The NAHS should NOT drill down to health issues that are directly related to the animal model itself (e.g. genetically engineered animal) and that are defined in an animal-use proTocol, approved by the institutional animal care committee. These health issues are risks to other animals, humans and/or the environment only if facilities, equipment and procedures designed to contain the animals and the infectious/toxic/radiological agents fail to do so. The NAHS should limit itself to ensuring that research facilities that use animals do so responsibly.

7. The Strategy – General Outcomes

In general, the Working Group agreed with the general outcomes proposed; however, the list has been adjusted as follows to reflect the Working Group’s discussion to date.

  • Ensure a healthy environment (ecosystem), as a pre-requisite for healthy animals, including the protect ecosystem health through a variety of strategies, not limited to prudent animal health practices
  • Sustain the health of animal populations by maintaining their viability and genetic diversity
  • Identify and manage the factors that lead to suboptimal animal health
  • Continue to improve the quality of life for animals
  • Protect Canadians from animal-related health risks
  • Strengthen domestic and international confidence in the integrity of Canada’s animal health, environment protection and food safety systems
  • Minimize the economic, social and environmental consequences of animal diseases
  • Develop an integrated governance system to mitigate animal health risks
  • Develop an integrated governance system to improve and ensure animal welfare
  • Implement evidence-based assessments to measure progress in all aspects of the agreed strategy.

NAHS outcomes should NOT

  • limit property rights, or if they do, compensation must be provided
  • lead to loss of knowledge
  • lead to delays in knowledge acquisition
  • contribute to the loss of historical and cultural knowledge concerning animals and their husbandry
  • increase material and financial costs associated with caring for animals (e.g. farm gate returns and production costs; animal research infrastructure and operational costs, and grant funding)
  • cause social and community derangements, owing to the social impacts of limitations on customary animal use
  • discourage advancement of knowledge through increased regulatory burden

There is a need to determine how these intended outcomes will fit into an integrated governance system and how that will differ or complement existing regulations and laws.
A scientifically rigorous risk analysis is necessary to implement the strategy—who will be responsible for providing the instruction or carrying our analysis?

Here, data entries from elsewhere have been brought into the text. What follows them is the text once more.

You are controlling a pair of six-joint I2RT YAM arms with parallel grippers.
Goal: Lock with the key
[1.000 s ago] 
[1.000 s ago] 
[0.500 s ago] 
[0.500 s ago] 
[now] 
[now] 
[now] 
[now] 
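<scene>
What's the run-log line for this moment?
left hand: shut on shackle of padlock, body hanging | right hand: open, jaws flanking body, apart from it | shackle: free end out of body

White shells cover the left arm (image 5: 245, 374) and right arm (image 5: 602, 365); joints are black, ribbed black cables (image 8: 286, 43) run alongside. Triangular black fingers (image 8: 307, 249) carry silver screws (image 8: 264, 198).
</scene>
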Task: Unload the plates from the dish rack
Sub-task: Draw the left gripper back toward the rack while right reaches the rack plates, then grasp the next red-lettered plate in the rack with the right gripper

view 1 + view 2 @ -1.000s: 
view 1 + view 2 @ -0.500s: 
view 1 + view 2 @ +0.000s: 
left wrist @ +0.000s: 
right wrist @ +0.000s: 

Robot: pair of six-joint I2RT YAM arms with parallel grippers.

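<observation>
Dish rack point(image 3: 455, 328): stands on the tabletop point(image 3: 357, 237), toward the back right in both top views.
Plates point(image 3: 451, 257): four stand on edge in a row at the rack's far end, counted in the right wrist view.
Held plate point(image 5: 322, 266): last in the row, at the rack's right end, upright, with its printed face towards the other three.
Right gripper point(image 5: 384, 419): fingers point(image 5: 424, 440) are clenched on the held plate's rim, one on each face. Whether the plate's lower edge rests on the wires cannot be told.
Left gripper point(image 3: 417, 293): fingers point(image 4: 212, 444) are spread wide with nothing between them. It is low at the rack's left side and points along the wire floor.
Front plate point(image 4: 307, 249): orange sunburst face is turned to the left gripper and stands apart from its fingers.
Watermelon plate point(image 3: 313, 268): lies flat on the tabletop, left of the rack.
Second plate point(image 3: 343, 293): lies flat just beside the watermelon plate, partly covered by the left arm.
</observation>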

Similarly, there will need to be a good communication plan in place. To facilitate communication, a clear understanding of the terms used during NAHS development should be developed. The communication link between regions and the institutional level will be important if protection of particular animal resources at one location, but not another, is required.

NOTE TO READER:
These documents are works in progress. The substantive content is for discussion purposes and reflects initial perspectives of officials in the National Animal Health Strategy. They will evolve and improve with feedback from readers. These documents do not represent the position of the Government of Canada.